By JOHN McCLURE
In June of 2013, David Unger wrote a prescient editorial piece in the New York Times about the collapse of European social democracy. In the face of the Crisis and growing inequality, Unger wrote, the social democrats had “shrugged and acquiesced” to the right’s disastrous doctrine of austerity instead of “fighting to protect their traditional constituents.” Now these constituents, harried by years of joblessness or precarious employment, pension cutbacks, declining health services and education, evictions, firings, etc., were turning on the parties that had betrayed them.
Just this month, Antonio Avendaño, a writer for the left daily “Publico,” drew a picture of this process as it is at work in the Spanish political order, where the national elections of December 20, 2015 have led to a deadlock in which neither the parties of the right nor those of the left have been able to build the coalitions necessary to form a government. In both cases, the new parties, Ciudadanos and Podemos, got enough votes to make some sort of coalition-building necessary, but have so far refused to support the traditional parties. On the right, the reform capitalists of Ciudadanos have refused to make a pact with the Partido Popular, fatally compromised as it is by corruption scandals which continue to break every week. And on the left, Podemos, which drew many voters from PSOE (The Socialist Party of Spanish Workers) in the December elections, now seems bent on exploiting divisions within the party to demolish it.
Why has PSOE lost so many of its voters to Podemos, Avendaño asks, and why is it likely to lose even more if a second election becomes necessary? Here, in my translation, is his answer: “The tearing apart of the socialists stems from their manifest inability to resist in any credible and effective manner the unstoppable process of the destruction of the politics of economic progress and social equality perpetrated in recent years in Spain and all of Europe. The European socialists see with dismay that their flags are burning but they don’t know how to put out the fires. This is happening and the socialist voters see it happening. That’s the principle reason that so many people have abandoned PSOE for Podemos. Maybe the new party doesn’t offer viable solutions, but at least it offers a howl, a rude remark; it throws a punch. Maybe these aren’t the best credentials for governing Spain, but they are likely to destroy PSOE.”
This remains for me the most compelling explanation of what is happening on the left today in Spain. The leaders of Podemos are deeply committed, rhetorically gifted, and tactically brilliant; they have rescued the generation of the Indignados (Spain’s Occupy) from despair. But their ideological roots, only recently mulched over, are with Leninism and Chavism, two strands of left thought and practice that have not fared well historically. Their version of social democracy is stronger on the restoration of social and economic rights than on the need to finally modernize Spain’s unwieldy regulatory system and encourage responsible capitalist growth. And whenever they get the chance, they play the role of Spain’s “bad boys” (chulos) to perfection. In May, if it becomes necessary to rerun the parliamentary elections, they seem likely to become Spain’s leading party of the left, whether in opposition or (much less likely) in power. The decadent old social democratic order will have collapsed, an untested party of the left will stand in its smoking ruins, and many, many Spaniards will feel at least a moment of grim satisfaction. But beyond that, who knows what will come?

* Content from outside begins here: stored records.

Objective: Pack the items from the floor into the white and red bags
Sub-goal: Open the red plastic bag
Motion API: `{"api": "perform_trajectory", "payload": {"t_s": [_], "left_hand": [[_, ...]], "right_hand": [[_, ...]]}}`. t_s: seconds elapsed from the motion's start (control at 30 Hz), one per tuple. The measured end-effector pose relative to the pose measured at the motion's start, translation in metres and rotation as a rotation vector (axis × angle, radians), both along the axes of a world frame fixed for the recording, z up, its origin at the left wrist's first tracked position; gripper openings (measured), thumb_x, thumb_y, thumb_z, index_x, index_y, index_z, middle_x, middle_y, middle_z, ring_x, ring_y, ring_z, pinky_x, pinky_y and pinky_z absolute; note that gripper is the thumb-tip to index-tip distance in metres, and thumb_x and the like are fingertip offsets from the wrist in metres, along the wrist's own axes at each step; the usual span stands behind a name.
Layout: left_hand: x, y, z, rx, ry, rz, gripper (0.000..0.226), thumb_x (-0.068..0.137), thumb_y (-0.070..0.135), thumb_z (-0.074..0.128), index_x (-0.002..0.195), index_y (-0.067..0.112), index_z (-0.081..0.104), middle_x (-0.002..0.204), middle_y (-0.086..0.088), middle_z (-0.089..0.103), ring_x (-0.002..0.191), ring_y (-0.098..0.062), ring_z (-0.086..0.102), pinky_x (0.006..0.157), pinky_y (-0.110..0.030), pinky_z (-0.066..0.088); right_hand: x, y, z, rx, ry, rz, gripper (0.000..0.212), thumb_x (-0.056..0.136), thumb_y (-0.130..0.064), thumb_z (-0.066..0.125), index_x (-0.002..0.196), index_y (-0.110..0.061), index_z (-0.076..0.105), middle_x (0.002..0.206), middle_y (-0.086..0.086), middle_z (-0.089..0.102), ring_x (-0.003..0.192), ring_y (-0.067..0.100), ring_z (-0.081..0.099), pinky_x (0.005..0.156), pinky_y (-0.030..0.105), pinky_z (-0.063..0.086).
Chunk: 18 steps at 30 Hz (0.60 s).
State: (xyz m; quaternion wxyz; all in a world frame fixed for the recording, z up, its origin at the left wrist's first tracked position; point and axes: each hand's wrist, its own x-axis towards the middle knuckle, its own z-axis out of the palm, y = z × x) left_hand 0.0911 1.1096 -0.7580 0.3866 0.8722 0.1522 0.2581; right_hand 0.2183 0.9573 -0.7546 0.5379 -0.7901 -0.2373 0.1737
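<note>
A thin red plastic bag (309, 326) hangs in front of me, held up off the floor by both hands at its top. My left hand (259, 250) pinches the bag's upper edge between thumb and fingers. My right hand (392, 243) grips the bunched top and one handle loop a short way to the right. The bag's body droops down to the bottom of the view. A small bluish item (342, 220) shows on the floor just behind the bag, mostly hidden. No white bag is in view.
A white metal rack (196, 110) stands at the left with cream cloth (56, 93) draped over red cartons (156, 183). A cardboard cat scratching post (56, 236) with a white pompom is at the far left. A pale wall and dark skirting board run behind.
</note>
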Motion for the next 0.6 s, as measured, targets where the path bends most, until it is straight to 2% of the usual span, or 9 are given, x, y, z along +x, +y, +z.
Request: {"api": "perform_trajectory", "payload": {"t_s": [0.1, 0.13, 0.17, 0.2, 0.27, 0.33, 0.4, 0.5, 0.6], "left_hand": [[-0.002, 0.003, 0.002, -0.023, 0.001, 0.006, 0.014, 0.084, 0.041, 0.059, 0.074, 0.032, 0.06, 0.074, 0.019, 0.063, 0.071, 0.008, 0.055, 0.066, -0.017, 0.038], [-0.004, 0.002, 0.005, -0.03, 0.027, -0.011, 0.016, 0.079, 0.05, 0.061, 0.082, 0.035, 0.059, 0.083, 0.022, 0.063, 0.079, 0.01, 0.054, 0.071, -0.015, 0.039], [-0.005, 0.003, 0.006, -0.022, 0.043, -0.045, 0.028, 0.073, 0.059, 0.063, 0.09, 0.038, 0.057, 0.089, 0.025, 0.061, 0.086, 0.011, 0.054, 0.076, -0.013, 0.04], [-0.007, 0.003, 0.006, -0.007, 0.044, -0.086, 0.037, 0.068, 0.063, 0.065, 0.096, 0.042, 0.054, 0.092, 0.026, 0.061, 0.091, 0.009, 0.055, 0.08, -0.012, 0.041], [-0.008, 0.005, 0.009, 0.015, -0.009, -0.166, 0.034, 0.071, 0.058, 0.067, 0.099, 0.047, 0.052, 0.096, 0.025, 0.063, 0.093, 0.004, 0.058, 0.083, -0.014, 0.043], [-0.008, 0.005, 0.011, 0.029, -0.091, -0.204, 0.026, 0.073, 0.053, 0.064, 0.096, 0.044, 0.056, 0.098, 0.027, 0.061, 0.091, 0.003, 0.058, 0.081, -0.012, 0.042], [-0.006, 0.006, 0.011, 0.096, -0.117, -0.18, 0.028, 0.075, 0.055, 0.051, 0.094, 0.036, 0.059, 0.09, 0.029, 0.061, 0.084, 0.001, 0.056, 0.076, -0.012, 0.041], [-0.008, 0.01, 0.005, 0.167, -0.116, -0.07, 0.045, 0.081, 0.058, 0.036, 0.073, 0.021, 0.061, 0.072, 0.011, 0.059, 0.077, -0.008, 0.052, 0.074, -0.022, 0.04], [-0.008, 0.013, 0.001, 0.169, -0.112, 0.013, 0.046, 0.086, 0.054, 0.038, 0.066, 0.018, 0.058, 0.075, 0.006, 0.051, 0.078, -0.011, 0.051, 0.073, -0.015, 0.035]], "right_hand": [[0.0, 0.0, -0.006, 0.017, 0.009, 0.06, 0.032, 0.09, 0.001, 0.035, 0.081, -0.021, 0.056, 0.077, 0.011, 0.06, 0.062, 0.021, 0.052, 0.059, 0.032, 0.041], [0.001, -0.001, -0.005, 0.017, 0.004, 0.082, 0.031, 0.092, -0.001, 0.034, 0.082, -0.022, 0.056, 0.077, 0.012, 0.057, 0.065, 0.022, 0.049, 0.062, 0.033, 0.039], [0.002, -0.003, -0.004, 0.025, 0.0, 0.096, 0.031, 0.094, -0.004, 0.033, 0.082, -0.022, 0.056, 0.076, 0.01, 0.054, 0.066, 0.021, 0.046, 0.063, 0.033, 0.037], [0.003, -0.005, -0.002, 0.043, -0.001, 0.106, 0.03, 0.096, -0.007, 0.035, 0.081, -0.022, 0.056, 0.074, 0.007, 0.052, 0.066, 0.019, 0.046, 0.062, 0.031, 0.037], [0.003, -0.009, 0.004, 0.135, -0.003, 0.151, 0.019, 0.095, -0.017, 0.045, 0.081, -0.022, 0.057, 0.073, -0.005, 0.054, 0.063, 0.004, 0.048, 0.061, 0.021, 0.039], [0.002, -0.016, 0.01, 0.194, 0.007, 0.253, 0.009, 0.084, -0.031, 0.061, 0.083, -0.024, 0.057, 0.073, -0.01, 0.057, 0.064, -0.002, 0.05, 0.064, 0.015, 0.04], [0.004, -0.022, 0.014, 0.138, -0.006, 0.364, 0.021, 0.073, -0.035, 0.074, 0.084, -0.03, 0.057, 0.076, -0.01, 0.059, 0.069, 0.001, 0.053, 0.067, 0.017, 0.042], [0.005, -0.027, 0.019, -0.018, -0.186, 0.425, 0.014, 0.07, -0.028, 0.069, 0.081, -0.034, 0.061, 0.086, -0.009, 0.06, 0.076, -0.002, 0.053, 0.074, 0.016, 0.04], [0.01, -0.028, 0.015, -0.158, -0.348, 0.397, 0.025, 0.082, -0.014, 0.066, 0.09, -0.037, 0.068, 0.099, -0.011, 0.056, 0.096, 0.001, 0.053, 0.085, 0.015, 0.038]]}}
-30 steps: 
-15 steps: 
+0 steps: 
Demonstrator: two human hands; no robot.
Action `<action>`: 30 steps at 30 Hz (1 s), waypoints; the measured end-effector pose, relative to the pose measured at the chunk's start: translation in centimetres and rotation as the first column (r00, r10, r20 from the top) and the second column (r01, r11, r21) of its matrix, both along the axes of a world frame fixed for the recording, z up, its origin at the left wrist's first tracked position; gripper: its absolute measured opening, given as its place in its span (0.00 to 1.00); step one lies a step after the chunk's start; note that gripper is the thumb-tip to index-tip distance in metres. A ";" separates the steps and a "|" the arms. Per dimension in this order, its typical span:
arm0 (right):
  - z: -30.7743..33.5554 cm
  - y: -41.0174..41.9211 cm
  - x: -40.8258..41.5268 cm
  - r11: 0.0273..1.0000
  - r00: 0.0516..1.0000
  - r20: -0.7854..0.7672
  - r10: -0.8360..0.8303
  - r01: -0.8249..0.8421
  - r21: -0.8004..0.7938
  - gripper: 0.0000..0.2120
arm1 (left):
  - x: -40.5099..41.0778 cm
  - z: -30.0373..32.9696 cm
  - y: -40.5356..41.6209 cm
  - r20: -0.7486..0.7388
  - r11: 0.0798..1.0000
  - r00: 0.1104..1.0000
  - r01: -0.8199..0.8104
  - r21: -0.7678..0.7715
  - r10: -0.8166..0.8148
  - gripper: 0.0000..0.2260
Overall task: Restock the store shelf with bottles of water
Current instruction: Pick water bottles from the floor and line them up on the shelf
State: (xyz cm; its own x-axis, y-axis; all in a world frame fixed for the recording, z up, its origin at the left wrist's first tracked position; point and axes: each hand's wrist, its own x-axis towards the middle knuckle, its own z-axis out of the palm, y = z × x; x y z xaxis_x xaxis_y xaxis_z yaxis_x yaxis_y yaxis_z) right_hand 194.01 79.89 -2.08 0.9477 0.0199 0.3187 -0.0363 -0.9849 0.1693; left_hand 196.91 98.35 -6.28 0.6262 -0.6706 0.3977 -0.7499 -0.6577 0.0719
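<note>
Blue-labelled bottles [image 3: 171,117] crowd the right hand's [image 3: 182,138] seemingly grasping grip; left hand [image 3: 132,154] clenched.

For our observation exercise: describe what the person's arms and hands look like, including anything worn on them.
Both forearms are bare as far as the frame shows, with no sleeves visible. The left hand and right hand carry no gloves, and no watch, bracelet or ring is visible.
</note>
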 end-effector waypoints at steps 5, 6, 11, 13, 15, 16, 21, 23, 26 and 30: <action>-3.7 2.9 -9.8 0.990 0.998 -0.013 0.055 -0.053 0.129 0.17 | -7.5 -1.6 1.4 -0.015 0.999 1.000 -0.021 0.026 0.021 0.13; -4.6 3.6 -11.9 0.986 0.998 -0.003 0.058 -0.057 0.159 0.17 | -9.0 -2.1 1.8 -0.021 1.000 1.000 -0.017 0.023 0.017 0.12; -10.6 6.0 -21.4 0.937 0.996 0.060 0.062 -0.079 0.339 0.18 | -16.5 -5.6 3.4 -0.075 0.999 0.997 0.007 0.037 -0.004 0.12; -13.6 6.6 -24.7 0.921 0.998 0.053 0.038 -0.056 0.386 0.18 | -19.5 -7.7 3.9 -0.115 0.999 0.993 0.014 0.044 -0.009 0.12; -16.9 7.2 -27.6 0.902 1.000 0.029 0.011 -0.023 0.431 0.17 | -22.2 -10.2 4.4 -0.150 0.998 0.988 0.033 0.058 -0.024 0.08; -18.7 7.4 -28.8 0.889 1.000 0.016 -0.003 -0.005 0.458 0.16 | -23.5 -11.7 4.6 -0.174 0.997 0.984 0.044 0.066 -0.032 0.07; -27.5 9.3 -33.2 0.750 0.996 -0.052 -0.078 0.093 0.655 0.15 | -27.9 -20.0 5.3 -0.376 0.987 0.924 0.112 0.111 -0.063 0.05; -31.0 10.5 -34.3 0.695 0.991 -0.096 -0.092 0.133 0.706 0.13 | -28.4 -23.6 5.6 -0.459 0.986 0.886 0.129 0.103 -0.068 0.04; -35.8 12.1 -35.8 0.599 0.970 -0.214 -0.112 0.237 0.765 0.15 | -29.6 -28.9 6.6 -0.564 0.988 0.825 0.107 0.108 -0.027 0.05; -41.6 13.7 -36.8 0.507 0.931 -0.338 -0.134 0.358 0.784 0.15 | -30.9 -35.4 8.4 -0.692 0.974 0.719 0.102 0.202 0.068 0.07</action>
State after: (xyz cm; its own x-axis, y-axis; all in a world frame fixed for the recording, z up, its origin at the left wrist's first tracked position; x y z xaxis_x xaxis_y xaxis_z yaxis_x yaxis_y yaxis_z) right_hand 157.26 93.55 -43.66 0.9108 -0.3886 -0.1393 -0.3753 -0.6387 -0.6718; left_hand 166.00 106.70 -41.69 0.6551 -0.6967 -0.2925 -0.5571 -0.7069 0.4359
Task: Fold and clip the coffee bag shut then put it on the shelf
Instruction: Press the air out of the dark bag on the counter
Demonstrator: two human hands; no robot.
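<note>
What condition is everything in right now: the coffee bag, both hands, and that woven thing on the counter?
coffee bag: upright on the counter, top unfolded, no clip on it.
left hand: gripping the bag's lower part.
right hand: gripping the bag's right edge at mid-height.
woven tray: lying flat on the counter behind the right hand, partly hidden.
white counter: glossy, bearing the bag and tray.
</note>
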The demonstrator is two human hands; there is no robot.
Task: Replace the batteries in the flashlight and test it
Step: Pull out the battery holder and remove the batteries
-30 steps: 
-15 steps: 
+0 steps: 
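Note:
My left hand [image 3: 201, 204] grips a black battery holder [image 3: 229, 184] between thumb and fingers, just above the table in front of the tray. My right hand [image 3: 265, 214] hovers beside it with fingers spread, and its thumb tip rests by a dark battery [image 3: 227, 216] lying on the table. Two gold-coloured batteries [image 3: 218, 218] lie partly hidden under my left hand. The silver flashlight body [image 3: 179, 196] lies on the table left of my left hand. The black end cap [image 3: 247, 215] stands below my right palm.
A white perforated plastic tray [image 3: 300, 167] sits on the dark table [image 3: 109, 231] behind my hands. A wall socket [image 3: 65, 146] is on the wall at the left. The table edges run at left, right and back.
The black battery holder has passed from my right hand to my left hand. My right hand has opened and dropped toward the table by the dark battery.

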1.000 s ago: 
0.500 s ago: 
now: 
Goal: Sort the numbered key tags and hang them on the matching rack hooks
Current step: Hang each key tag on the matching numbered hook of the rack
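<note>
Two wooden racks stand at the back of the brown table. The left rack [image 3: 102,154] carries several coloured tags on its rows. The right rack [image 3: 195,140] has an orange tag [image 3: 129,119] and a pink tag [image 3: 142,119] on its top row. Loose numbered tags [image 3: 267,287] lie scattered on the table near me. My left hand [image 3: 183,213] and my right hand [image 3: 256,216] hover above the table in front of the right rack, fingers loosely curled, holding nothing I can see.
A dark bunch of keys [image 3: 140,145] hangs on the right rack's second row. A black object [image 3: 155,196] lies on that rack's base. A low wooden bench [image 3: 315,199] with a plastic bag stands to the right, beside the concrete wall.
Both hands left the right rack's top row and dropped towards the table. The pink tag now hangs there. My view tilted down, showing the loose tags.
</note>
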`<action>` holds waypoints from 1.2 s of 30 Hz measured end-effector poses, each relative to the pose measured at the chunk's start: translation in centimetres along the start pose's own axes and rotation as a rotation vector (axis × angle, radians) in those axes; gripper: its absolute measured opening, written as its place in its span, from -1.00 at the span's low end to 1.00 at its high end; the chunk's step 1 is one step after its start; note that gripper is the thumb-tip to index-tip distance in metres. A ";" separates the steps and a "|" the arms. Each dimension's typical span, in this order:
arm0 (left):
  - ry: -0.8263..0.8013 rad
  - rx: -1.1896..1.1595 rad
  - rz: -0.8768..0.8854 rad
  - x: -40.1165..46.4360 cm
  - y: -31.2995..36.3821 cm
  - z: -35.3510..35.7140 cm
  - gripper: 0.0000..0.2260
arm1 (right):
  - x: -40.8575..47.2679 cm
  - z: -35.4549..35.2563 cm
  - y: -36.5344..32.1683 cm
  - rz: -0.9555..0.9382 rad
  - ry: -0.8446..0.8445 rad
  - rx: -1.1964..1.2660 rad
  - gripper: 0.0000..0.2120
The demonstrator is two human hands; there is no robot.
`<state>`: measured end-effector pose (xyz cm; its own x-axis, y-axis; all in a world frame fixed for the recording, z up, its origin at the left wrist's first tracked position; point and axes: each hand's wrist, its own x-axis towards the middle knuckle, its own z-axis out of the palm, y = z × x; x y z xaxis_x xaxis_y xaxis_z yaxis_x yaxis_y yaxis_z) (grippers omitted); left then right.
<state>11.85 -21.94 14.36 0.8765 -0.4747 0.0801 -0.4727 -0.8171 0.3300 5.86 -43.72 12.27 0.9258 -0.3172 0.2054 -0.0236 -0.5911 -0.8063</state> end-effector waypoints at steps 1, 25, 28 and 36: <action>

Bernie Sanders is no Pablo Iglesias, but his powerful challenge to Hillary Clinton in the primaries surely represents a failure of the Democratic Party to address the existential crisis of millions of Americans: young workers deprived of a future by the Great Recession and its aftermath, older workers thrown out of jobs before retirement and facing a grim future indeed, low wage workers who are finding that Obama-Care offers them little more than a not-too-cheap version of catastrophic coverage. It seems unlikely that Sanders’ challenge will dismantle the Party, but if nothing is done to reverse contemporary trends, the next challenge may come from outside, in the form of a far angrier and more radical spokesperson for retribution and change.